Sugar Scare: Why Calories May Be the Least of Your Worries About Sweeteners
That sweet tooth won’t just add to your waistline or put you at risk for tooth decay—researchers say that too much of the sweet stuff may kill you.
That’s according to a new study out in the journal JAMA Internal Medicine that found Americans who get 25 percent or more of their calories from added sugar are nearly three times more likely to die of heart disease than those who consumed less than 10 percent—the amount recommended by the World Health Organization.
The study is the first of its kind to link added sugar consumption to death.
Head researcher Quanhe Yang of the Centers for Disease Control and Prevention looked at 15 years' worth of data gathered from 31,000 people who participated in the National Health and Nutrition Examination Survey. They found that 70 percent of adults exceed WHO’s recommendation that added sugar be limited to under 10 percent of daily calories, making them more likely to die of heart disease.
If you think getting 25 percent of your calories from sugar is a lot, it is—but getting there absentmindedly can be surprisingly easy. A sweet granola bar or two for breakfast; a supersized soda with lunch; a couple of chocolates at the office; and a slice of cake as a late-night snack can do it. Added sugars lurk in unexpected places too, including sweetened fruity yogurts, nonfat salad dressings, and spaghetti sauces.
Whether the added sugar comes from high fructose corn syrup, beet or cane sugar, or something as natural as honey doesn’t matter—the study included all foods that were sweetened.

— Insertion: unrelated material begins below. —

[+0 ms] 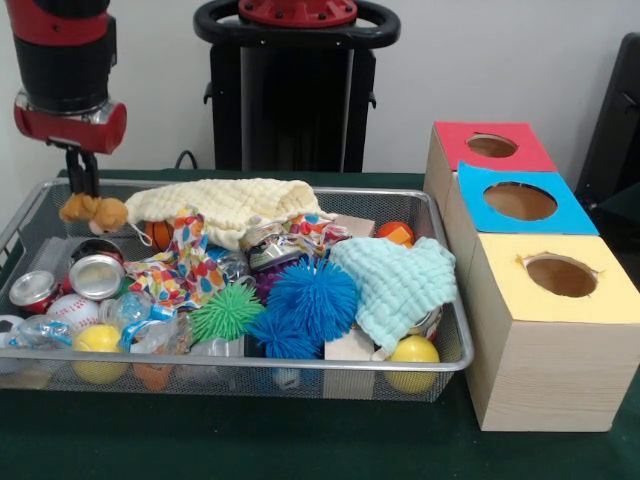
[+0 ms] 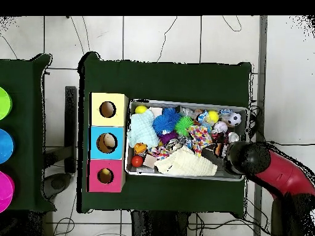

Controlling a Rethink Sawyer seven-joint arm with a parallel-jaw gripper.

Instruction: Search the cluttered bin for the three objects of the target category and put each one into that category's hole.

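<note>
Yellow-topped box [image 1: 560, 330] sits nearest; hand [image 1: 84, 190] seemingly grips orange-tan plush [image 1: 93, 211].

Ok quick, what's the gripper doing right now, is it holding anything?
Gripper: shut on the orange-tan plush toy, holding it at the far corner of the wire mesh bin.
</note>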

“What’s tricky is the FDA does not require manufacturers to put added sugar on the label,” says Rachael Johnson, spokesperson for the American Heart Association and University of Vermont professor of nutrition.
To avoid listing sugar as the first ingredient on the ingredient panel, Johnson says food makers often list five or six kinds of sugar separately instead. The FDA has been petitioned to address the problem, she says, but no action has been taken. And of course, naturally occurring sugars in fruit aren't flagged either.
“What the study says is that eating too much sugar isn’t good for you. That’s hardly news,” says Marion Nestle, New York University professor of nutrition. But she says the study reinforces the benefits of limiting added sugars.
“Just about everyone would be healthier eating less sugar, but less is not the same as none. Ten percent of calories for most people means 50 to 80 grams of sugars a day, or 12 to 20 teaspoons. A bit more won’t raise the risk by much. Soft drinks have slightly under a teaspoon of sugar per ounce, so drinking less of them is a good first step,” says Nestle.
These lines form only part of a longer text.